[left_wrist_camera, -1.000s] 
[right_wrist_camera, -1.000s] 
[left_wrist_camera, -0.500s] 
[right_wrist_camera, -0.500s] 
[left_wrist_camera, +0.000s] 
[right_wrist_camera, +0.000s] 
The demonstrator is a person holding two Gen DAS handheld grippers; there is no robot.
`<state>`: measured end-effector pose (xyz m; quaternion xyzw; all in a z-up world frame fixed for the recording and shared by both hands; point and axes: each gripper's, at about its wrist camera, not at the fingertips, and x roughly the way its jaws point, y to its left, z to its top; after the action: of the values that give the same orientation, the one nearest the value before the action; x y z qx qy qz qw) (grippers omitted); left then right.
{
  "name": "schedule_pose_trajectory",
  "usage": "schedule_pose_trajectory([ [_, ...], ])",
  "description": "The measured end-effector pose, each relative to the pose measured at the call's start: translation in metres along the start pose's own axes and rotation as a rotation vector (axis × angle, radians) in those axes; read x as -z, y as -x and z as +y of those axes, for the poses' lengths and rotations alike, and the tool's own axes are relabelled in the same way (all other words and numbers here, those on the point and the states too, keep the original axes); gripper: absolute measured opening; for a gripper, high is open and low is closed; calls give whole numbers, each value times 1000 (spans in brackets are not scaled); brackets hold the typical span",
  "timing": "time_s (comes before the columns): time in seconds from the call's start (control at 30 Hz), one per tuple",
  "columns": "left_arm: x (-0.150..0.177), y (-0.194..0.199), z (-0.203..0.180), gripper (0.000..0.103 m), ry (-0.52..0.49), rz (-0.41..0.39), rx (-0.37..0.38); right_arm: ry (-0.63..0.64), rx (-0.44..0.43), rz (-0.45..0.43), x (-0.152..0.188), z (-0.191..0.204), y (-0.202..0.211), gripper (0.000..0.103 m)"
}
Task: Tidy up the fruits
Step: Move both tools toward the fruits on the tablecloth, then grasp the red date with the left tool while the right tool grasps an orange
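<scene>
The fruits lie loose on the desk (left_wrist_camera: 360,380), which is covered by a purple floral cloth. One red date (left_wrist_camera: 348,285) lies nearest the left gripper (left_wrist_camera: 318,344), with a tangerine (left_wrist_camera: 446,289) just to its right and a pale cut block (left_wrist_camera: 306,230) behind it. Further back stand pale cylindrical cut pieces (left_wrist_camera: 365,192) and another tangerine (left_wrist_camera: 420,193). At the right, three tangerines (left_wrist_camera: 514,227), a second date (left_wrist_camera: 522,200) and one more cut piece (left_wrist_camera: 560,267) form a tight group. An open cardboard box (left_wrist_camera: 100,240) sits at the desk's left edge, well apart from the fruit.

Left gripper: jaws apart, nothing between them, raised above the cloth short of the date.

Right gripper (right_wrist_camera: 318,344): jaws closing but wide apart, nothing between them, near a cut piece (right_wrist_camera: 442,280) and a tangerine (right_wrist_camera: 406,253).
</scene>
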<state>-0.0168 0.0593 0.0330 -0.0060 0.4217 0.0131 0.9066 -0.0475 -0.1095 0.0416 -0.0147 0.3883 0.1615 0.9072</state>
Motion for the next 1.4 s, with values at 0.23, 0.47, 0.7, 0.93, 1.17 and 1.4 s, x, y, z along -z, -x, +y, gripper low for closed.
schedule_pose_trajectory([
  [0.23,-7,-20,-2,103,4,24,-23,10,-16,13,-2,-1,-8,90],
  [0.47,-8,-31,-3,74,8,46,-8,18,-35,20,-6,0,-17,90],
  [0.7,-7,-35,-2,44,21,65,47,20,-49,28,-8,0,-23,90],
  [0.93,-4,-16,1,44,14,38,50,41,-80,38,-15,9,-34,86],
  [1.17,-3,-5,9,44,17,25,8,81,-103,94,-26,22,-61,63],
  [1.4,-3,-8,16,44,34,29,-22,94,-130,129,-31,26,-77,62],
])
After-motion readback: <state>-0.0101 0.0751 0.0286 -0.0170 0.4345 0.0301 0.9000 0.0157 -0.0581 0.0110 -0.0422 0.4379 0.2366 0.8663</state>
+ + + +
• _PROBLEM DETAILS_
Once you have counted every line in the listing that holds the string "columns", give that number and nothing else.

• _EXPECTED ANSWER_
2